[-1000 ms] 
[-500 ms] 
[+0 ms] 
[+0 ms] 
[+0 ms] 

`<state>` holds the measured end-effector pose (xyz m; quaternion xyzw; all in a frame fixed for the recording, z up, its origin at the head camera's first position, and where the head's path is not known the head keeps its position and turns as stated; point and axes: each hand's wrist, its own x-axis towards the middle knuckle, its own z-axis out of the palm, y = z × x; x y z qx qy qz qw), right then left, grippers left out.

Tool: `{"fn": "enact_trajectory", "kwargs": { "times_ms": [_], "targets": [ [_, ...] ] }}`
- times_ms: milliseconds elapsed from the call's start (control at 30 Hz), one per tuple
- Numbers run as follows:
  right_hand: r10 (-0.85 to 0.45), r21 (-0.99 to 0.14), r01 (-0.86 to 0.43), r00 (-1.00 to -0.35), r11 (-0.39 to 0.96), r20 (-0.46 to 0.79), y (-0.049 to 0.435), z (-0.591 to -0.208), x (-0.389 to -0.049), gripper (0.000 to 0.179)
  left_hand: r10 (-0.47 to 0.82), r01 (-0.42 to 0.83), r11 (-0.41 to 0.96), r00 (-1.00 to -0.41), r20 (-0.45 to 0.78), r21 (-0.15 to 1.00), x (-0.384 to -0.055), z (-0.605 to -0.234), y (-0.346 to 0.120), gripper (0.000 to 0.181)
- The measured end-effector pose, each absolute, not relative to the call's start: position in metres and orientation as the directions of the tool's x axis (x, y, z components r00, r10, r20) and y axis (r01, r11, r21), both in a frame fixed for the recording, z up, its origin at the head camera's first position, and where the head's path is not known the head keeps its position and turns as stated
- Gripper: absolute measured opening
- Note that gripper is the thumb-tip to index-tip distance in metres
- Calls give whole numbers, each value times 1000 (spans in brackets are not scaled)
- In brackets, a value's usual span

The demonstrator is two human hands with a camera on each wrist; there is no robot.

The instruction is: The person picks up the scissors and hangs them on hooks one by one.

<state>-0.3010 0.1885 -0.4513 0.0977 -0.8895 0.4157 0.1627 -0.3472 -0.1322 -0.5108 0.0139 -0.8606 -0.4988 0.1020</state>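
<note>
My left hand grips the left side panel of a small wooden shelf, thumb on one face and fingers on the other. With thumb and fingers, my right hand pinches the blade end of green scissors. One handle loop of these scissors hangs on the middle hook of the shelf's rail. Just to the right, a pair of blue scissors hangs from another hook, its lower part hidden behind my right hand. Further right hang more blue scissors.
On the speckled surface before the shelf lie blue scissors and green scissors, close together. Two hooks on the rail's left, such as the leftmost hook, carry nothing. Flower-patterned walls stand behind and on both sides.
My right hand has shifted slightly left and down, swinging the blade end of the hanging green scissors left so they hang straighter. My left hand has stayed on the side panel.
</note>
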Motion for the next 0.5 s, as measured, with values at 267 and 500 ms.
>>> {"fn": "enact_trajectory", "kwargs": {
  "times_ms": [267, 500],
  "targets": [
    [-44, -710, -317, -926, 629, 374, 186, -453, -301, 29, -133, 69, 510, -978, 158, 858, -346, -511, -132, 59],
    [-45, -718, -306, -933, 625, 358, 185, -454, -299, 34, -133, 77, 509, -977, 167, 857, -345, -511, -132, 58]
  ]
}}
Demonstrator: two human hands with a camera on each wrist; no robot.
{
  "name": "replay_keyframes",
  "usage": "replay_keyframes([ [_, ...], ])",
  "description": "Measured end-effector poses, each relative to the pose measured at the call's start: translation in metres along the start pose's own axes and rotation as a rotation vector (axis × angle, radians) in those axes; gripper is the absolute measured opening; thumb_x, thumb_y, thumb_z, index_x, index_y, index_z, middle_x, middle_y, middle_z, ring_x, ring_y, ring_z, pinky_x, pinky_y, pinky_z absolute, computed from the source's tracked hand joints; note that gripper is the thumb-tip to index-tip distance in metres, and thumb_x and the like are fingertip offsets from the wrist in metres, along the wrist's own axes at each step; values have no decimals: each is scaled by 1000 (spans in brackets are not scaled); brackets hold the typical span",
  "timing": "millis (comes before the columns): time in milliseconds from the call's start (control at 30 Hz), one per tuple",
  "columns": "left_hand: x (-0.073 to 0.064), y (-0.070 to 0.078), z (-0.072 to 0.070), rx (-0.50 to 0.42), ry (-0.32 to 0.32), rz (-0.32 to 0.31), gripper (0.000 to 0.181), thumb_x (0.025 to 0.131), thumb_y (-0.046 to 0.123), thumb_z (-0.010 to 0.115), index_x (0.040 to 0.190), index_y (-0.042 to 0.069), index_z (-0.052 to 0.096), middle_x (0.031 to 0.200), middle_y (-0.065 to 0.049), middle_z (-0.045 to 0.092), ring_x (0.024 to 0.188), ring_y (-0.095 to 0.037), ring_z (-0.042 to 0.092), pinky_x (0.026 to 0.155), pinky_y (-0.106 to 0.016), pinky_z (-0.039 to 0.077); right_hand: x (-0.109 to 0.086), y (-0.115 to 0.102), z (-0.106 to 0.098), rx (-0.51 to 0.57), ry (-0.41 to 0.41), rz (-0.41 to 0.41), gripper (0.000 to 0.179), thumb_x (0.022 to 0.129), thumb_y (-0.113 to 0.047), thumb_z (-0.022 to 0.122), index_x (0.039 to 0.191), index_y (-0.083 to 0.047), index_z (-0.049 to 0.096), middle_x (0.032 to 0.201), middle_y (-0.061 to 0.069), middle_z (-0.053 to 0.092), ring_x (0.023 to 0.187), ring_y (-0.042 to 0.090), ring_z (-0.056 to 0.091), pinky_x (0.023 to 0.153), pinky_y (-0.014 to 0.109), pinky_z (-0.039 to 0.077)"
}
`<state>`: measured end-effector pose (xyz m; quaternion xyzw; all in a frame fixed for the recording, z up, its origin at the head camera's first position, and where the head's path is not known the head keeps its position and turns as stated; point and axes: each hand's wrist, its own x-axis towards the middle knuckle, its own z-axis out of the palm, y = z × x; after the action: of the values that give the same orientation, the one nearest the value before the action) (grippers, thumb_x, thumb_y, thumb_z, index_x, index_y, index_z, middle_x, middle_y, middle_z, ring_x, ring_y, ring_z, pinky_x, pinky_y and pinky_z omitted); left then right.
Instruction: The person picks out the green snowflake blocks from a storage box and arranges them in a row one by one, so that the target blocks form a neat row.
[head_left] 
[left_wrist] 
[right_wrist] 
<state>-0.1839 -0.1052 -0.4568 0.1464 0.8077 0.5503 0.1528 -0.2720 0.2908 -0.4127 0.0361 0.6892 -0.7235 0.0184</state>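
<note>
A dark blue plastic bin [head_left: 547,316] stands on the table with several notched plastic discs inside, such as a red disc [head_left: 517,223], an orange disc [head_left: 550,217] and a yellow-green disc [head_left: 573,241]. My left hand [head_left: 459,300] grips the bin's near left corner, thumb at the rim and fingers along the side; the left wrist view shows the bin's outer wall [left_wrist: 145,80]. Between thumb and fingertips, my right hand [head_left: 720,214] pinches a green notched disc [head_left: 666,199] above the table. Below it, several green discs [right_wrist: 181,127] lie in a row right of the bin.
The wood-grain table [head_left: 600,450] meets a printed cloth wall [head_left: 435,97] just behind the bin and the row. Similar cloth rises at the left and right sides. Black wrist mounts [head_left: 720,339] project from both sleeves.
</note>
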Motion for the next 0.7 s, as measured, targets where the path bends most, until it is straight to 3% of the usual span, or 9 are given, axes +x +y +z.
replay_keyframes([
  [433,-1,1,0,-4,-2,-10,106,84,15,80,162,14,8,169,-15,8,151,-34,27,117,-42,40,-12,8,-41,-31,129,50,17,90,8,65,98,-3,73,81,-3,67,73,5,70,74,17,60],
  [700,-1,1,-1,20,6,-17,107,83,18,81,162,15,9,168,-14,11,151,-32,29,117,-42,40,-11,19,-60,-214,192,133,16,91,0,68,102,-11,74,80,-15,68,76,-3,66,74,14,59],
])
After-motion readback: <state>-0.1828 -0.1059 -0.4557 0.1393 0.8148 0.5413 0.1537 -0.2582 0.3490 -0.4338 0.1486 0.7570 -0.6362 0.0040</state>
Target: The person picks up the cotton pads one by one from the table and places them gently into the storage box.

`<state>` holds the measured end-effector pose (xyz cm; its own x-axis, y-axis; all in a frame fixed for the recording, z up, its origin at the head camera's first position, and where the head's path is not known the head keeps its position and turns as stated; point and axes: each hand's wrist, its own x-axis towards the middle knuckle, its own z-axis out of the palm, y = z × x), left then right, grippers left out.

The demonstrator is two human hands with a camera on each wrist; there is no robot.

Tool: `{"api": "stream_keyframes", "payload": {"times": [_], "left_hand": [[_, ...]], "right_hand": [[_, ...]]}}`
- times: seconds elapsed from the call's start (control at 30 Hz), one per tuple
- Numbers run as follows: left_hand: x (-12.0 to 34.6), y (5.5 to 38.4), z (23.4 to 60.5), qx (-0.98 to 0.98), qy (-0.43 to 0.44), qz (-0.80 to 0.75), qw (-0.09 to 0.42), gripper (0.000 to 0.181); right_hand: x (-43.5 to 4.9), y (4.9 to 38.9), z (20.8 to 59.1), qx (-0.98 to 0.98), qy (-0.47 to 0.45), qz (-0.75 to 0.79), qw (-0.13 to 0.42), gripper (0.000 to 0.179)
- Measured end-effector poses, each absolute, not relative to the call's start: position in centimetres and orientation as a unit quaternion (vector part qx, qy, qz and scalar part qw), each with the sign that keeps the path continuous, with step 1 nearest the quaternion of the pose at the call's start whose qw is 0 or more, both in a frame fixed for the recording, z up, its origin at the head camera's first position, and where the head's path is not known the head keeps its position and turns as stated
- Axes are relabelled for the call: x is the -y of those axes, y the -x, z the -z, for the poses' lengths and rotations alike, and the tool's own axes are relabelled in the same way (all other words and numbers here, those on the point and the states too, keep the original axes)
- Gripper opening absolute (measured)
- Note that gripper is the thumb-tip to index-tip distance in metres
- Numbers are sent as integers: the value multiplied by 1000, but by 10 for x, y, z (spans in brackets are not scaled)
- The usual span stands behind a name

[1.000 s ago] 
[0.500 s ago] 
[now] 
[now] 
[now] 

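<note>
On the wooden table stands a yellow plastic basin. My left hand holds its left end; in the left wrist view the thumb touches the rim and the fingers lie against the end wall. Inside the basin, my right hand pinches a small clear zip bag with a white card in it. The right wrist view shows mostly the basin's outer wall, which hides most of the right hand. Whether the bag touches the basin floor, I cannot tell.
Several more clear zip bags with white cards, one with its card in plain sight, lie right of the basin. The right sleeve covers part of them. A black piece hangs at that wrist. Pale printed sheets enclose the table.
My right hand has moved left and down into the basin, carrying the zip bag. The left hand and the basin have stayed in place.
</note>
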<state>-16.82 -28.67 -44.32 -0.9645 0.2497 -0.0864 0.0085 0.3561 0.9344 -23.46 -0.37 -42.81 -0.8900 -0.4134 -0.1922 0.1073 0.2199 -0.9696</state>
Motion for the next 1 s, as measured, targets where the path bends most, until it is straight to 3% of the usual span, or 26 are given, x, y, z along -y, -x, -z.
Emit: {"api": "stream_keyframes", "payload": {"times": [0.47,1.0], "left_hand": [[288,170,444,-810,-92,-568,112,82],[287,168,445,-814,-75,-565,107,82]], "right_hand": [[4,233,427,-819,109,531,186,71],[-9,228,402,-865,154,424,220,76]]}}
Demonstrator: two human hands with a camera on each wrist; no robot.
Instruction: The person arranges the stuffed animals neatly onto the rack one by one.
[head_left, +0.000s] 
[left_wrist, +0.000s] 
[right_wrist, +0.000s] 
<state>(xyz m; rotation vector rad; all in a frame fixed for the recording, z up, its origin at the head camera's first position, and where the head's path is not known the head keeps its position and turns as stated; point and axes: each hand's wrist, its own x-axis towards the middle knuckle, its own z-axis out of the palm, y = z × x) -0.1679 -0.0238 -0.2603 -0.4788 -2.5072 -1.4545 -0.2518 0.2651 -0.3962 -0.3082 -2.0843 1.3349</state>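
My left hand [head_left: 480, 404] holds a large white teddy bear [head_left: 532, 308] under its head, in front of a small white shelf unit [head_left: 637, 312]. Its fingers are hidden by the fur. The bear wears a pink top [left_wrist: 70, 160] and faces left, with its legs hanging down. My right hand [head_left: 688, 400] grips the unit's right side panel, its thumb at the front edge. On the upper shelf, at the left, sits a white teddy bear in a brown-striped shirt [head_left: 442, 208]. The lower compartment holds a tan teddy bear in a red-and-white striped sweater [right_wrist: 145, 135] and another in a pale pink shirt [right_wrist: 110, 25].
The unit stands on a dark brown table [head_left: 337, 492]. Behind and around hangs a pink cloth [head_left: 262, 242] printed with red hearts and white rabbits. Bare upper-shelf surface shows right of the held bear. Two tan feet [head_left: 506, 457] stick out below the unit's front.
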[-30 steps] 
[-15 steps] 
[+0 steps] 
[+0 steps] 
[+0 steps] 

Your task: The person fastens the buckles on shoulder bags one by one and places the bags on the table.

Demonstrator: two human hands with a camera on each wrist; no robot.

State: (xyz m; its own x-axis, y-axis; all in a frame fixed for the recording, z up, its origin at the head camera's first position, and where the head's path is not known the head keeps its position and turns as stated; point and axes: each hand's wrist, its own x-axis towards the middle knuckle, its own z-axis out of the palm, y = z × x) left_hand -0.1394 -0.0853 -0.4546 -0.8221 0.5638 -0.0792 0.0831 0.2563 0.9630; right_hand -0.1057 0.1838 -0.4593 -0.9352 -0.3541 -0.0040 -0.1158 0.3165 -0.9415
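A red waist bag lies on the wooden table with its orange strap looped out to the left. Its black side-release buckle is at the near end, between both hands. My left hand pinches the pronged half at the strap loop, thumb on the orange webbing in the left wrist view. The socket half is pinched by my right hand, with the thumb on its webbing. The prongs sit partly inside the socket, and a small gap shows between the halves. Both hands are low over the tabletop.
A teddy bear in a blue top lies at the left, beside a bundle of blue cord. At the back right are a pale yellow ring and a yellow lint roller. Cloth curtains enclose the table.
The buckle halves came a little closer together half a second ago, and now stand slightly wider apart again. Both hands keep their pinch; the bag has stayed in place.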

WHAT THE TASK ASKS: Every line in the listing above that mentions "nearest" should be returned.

EXERCISE SOLUTION:
`<state>`: measured end-effector pose (xyz m; quaternion xyzw; all in a frame fixed for the recording, z up, its origin at the head camera's first position, and where the head's path is not known the head keeps its position and turns as stated; point and axes: each hand's wrist, its own x-axis towards the middle knuckle, its own z-axis out of the palm, y = z × x; after the action: of the values that give the same orientation, the one nearest the value before the action) (grippers, thumb_x, thumb_y, thumb_z, index_x, index_y, index_z, middle_x, middle_y, middle_z, ring_x, ring_y, ring_z, pinky_x, pinky_y and pinky_z omitted); left then right.
- Measured end-effector poses, each absolute, not relative to the call's start: position in centimetres and orientation as a unit quaternion (vector part qx, qy, qz and scalar part qw), each with the sign that keeps the path continuous, with step 1 nearest the quaternion of the pose at the call's start whose qw is 0 or more, both in a frame fixed for the recording, z up, its origin at the head camera's first position, and where the head's path is not known the head keeps its position and turns as stated

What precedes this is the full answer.